11 novembre 2008

Off limits...

Est-ce-que c’est moi qui provoque les choses? Ou me suivent-elles? Me suivraient-elles si je ne les poursuivais pas? Je vide l’eau dans l’évier ; il me semble que je n’aurai plus jamais soif. Ferme les yeux, et pense. Vraiment cette fois. Sincèrement. Mais il n’est pas possible de sortir seule de son cercle. C’est pour cela qu’encore une fois je le retrace derrière mes paupières closes. Il prend la forme du visage d’une enfant triste, avec des grands yeux cernés, un petit sourire las sur les lèvres. Elle semble pleine d’une sagesse résignée que j’aurais oubliée. Pleine de souvenirs que je ne conserve plus. Effacés de ma banque de données. Comme ça, aussi vite et aussi simplement. On ne se souvient plus de l’effet du temps, du temps qu’il prend, une fois qu’il a opéré son œuvre.
Dommage. Ma mémoire est capricieuse, comme une petite femme coquette, elle ne se rappelle pas son âge; ne songerait jamais à l’avouer au premier venu. Mes yeux ne savent plus ce qu’ils ont vu. Ce sourire un peu triste a disparu. Peut-être que cela vaut mieux.
Pour autant, je ne reviens pas à zéro. Une fois encore, j’ai parcouru la circonférence du cercle sans être plus avancée. Pour autant, je ne reviens pas à zéro.

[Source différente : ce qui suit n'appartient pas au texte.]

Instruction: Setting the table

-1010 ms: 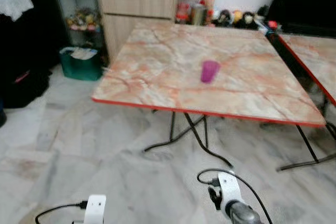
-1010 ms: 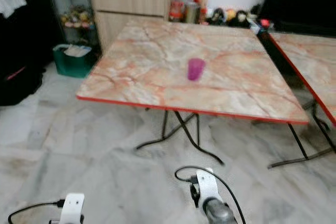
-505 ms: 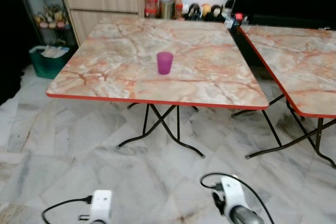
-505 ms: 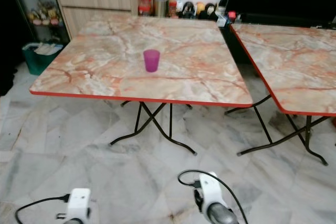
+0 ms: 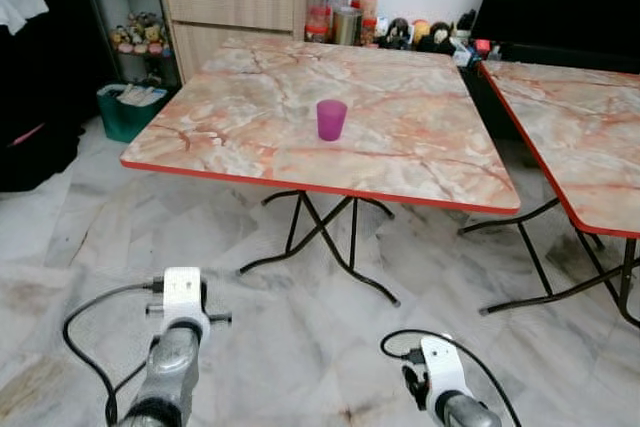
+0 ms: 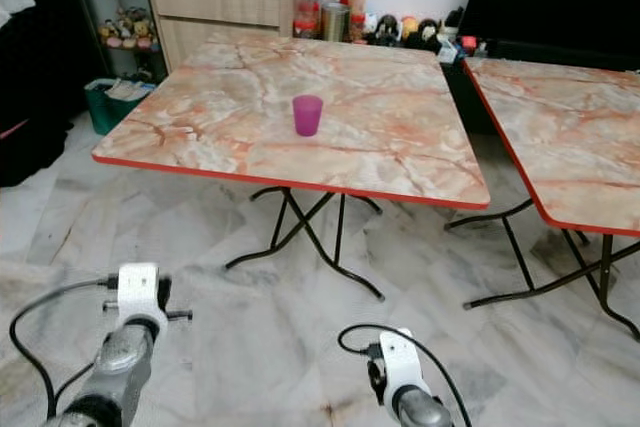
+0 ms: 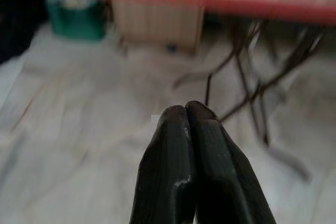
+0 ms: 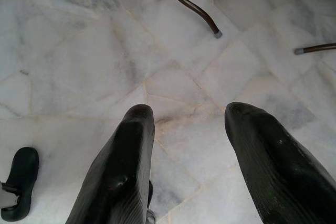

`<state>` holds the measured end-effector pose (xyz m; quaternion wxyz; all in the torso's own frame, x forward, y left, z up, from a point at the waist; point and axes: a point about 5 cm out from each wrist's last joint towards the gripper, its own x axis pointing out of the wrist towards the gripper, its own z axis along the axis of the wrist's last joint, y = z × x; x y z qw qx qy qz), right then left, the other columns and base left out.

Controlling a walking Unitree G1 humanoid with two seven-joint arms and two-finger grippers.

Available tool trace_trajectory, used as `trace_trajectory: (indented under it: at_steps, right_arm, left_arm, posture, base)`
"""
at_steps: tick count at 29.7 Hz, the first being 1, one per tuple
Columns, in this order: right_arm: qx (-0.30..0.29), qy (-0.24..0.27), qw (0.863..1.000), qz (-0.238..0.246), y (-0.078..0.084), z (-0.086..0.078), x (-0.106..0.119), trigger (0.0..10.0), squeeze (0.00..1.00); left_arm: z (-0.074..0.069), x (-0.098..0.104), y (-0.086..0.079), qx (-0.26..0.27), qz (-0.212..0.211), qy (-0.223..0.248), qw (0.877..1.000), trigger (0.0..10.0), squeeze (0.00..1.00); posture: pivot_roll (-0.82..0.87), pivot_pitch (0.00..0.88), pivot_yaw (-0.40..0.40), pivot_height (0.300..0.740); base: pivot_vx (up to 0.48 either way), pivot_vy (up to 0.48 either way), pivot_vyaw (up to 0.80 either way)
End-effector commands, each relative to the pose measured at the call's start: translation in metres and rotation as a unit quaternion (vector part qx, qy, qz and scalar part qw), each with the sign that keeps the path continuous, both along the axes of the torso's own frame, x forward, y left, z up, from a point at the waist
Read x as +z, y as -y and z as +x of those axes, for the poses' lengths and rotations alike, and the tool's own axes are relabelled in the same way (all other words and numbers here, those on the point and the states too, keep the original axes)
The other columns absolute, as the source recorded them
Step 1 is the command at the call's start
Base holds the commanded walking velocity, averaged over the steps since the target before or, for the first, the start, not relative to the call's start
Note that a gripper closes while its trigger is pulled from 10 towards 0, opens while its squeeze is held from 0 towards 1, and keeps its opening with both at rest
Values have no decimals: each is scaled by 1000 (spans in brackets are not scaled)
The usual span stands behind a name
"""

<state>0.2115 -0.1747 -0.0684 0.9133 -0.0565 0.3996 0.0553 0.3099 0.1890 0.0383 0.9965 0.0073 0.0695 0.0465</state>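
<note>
Cup: a purple cup [image 5: 331, 119] stands upright near the middle of the marble-patterned table [image 5: 250, 137], alone, well apart from every edge.
Table: it rests on thin folding black legs [image 5: 320, 237]; a second table [image 5: 580, 127] of the same kind stands just beside it on the robot's right, with a narrow gap between them.
Left gripper: the left gripper [image 7: 188, 111] is low in front of the robot, well apart from the table, its two fingers pressed together and holding nothing.
Right gripper: the right gripper [image 8: 186, 114] hangs over the marble floor [image 8: 79, 51], its fingers apart and empty.
Risk, approach: the robot is some way short of the table, so if it walks too far in, its body or arm could push the light folding table and tip the cup.
Risk, reach: the cup looks light and stands far in from the near edge; a reach with pressed-together fingers would likely knock it over instead of taking it.
Risk, floor: the polished floor may be slippery for walking.
Surroundings: a cabinet [image 5: 235, 7], jars [image 5: 345, 17] and a green bin [image 5: 130, 112] stand behind the table.
</note>
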Motion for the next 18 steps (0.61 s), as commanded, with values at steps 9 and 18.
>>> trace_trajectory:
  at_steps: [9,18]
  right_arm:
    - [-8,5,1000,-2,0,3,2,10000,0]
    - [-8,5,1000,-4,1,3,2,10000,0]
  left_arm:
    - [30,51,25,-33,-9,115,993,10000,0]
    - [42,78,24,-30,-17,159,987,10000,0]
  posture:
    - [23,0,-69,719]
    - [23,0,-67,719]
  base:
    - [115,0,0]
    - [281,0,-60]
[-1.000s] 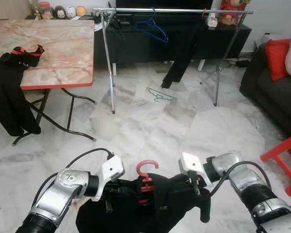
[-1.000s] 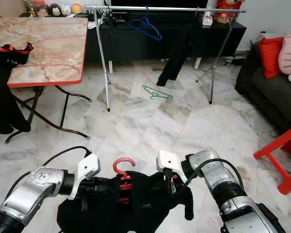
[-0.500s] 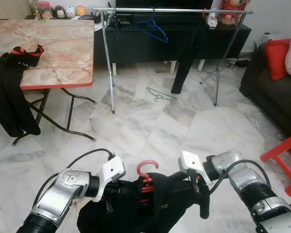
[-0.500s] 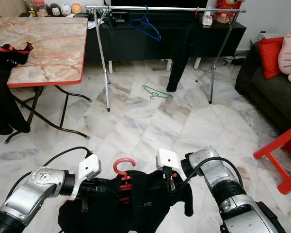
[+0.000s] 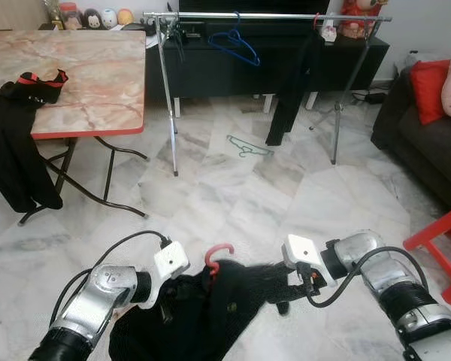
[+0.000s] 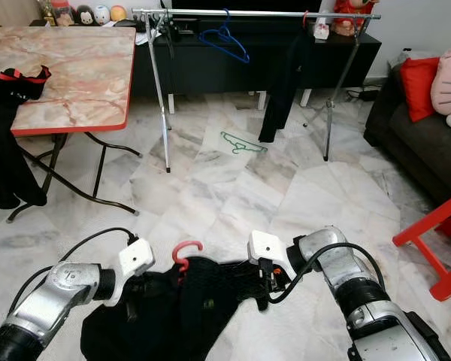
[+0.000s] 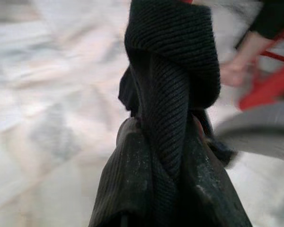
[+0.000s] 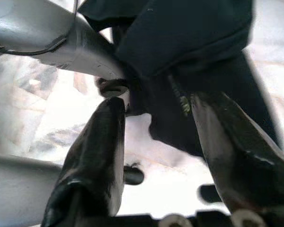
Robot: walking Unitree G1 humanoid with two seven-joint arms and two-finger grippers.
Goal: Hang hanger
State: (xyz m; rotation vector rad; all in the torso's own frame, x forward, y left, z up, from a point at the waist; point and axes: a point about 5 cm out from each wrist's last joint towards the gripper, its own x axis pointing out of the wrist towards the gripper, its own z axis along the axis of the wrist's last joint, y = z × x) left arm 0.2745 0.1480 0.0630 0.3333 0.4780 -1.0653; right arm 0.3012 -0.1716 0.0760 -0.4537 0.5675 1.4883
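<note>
Lower centre of your head views: the black garment (image 5: 203, 308) on its red hanger (image 5: 216, 256) hangs between your two grippers. Compared with half a second ago, it has sagged lower and bunched toward the left; less of the hanger shows, with just the red hook rising above the cloth, its shoulders hidden in the fabric.

Your left gripper (image 5: 167, 304) sits at lower left, buried in the cloth. Its wrist view shows ribbed black fabric (image 7: 168, 118) pinched tight between the two fingers (image 7: 128, 175); the background there is blurred, with a red shape at the right edge that is hard to make out.

Your right gripper (image 5: 304, 282) is at lower right. Its wrist view shows the fingers (image 8: 97, 156) spread wide, with a fold of garment (image 8: 189, 56) lying between them and touching the further finger; a firm hold cannot be confirmed. The left arm's silver body crosses that view's upper left.

Mid-frame: a green hanger (image 5: 249, 147) lies on the marble floor (image 5: 233, 203). At left, dark clothing (image 5: 19, 143) drapes off the table (image 5: 98, 83).

Far, top of frame: the clothes rail (image 5: 270, 15) carries a blue hanger (image 5: 237, 41) and a hanging black garment (image 5: 289, 90), steadier than a second ago.
</note>
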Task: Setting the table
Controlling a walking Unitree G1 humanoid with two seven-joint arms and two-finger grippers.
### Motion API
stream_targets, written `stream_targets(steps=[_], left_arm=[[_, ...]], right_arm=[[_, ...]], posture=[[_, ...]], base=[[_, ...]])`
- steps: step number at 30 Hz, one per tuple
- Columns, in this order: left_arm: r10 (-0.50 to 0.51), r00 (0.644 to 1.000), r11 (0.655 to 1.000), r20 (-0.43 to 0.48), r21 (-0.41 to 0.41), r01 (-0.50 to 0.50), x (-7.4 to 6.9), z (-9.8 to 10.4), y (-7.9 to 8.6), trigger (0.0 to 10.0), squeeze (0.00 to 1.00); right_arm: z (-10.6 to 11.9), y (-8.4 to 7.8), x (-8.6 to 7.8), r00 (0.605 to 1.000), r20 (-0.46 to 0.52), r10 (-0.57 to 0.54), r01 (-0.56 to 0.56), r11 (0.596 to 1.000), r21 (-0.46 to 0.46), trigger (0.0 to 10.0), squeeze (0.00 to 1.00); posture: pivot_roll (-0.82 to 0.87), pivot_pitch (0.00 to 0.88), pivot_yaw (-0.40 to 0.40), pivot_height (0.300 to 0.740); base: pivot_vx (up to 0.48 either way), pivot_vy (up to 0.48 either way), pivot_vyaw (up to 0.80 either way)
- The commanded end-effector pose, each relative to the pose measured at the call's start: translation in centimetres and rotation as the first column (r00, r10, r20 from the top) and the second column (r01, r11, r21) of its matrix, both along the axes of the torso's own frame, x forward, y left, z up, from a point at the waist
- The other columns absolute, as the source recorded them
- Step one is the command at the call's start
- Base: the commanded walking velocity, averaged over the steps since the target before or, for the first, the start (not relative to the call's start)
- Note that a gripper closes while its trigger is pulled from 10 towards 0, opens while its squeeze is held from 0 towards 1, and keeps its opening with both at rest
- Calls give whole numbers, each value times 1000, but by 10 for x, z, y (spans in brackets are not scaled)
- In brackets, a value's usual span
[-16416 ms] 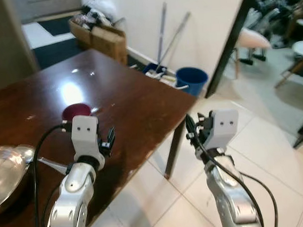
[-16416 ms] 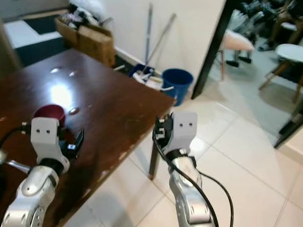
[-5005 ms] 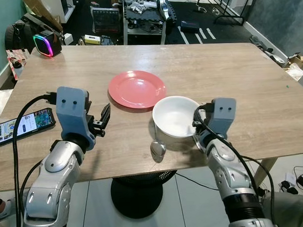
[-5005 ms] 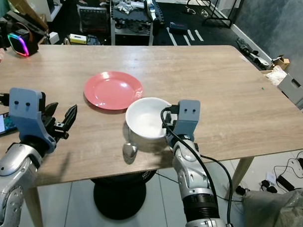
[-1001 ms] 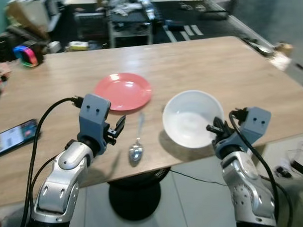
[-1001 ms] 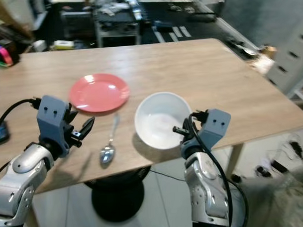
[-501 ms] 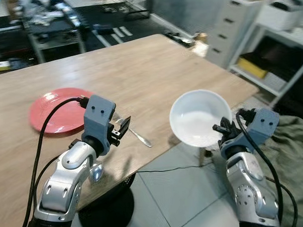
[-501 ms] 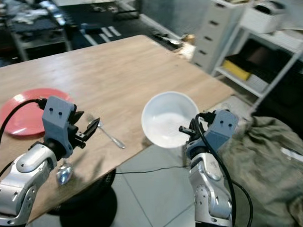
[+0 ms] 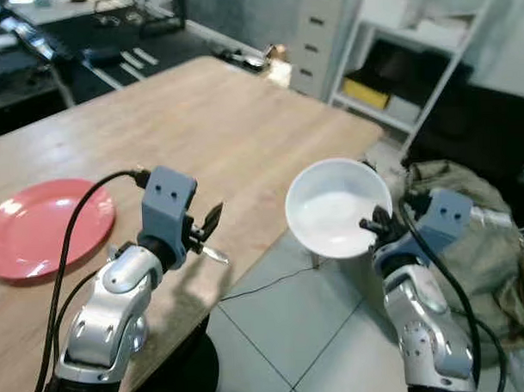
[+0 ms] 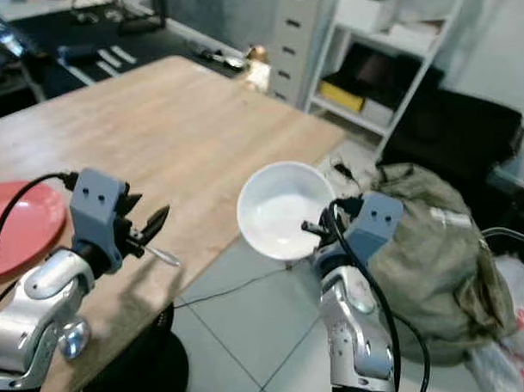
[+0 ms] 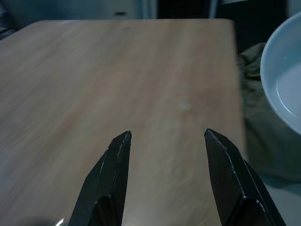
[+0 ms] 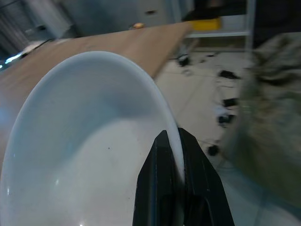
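Pale wood-grain table (image 9: 234, 128) is lying under the left gripper (image 11: 164, 141), whose tapered black fingers are spread with nothing between them. Beyond its edge, the right gripper (image 12: 171, 146) is pinching the smooth round white bowl (image 9: 335, 206) by its rim, over tiled floor (image 9: 284, 333). Flat glossy red plate (image 9: 39, 225) is sitting on the table.

The white bowl (image 9: 338, 206) is round, empty and glossy. It is held in the air beyond the table's edge, above the tiled floor, tilted slightly, clamped at its near rim. The red plate (image 9: 41, 226) lies flat on the wooden table (image 9: 208, 120), well apart from the bowl.
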State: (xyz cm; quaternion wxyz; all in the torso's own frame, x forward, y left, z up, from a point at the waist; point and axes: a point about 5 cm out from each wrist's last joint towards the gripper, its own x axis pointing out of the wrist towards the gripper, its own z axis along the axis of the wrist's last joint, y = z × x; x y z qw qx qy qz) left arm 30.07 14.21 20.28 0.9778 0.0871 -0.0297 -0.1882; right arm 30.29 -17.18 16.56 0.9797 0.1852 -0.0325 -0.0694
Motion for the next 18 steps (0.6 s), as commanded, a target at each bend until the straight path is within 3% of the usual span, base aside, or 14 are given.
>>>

Ca coule de source, comme l’eau entre mes doigts. Ca file aussi vite que l’eau, toutes ces sensations. Comme un poisson glissant, qui frétille et vous échappe alors que vous croyiez le tenir pour de bon. Difficile de dire où est le centre de nos vérités. Il semblerait qu’à force de s’empêcher de le trouver, il ait tout bonnement disparu. Coulé à pic, derrière un récif de corail. Comment le rattraper, maintenant?
“Si vous ne trouvez plus rien, cherchez autre chose”. J’aime cette phrase. Et c’est vrai. Je devrais me dire plus souvent d’aller chercher ailleurs si j’y suis. J’y serai sûrement. Puisqu’il me semble que je ne suis jamais vraiment là. Un peu des fois comme de la peinture qui s’écaille. Petits bouts blancs qui tombent au sol. Petits bouts boursouflés qui restent attachés à l’ensemble plus tenace sur le mur, de bout des lèvres, du bout de leur bout. Je m’écaille au soleil... Je m’étiole en hiver. Quelle fatigue de n’aller jamais bien. D’être toujours entre deux. Enfin, je ne dis pas ça tous les jours. Demain, je gueulerai bien fort ma joie de vivre, mon énergie et ma foi en les choses... Ma foi, en l’état des choses, je ne sais pas sur quoi elle repose. Je ne sais pas sur quoi elle repose. En effet, elle se repose. Elle dort paisiblement. Jusqu’à demain!

Les gens s’en mêlent; les gens donc s’emmêlent les pinceaux. Les gens s’emmêlent avec leurs mots. La parole est la première de toutes classifications, du fait même qu’elle nomme et différencie les choses, mais elle est le premier des détours; elle éloigne l’image qu’est la pensée. Quelle déperdition, entre les images entières que sont nos pensées dans nos têtes, et la parole qui doit la recomposer pour décrire l’image aux autres. La nuance, la nuance! C’est là qu’est toute son importance. Alors pourquoi me reproche-t-on d’être à cheval sur elle? sur la nuance, quoi! C’est vrai. Elle précise, elle éclaircit. Quoiqu’elle aussi perd. Tout détail perd, parce qu’éloigne de l’essentiel. Mais on en a bien besoin pour détailler l’essentiel... Tout ça n’a pas de sens. Ca part dans un sens, puis dans l’autre, vor, da, vor, da... Va comprendre.
Le bateau de mon esprit hors service vogue sur les rives profondes de la rivière du Nil... Le crocodile m’acueillit à gueule ouverte. Je n’en ferai qu’une bouchée, moi, de sa chair ferme d’alligator. Qu’une bouchée, avant de repartir sur les flots rassurants de ma pensée mobile. Je la laisse filer aussi vite que mes doigts sur ce clavier, et qu’est ce que c’est agréable d’avoir l’impression de ne plus penser à rien alors même que mes doigts forment des mots inutiles, mais qui sont néanmoins mes pensées. Prétentieux d’écrire. mais non! On arrête de penser quand on écrit, dans le flow (le flot!). On ne voit plus le temps passer, la conscience des choses n’est plus la même et on ne peut plus s’arrêter. Surtout ne pas retrouver l’état d’éveil habituel! Quelle déception quand on ne sent plus rien venir au bout de ses doigts.
C’est addictif l’écriture. Comme beaucoup de bonnes choses.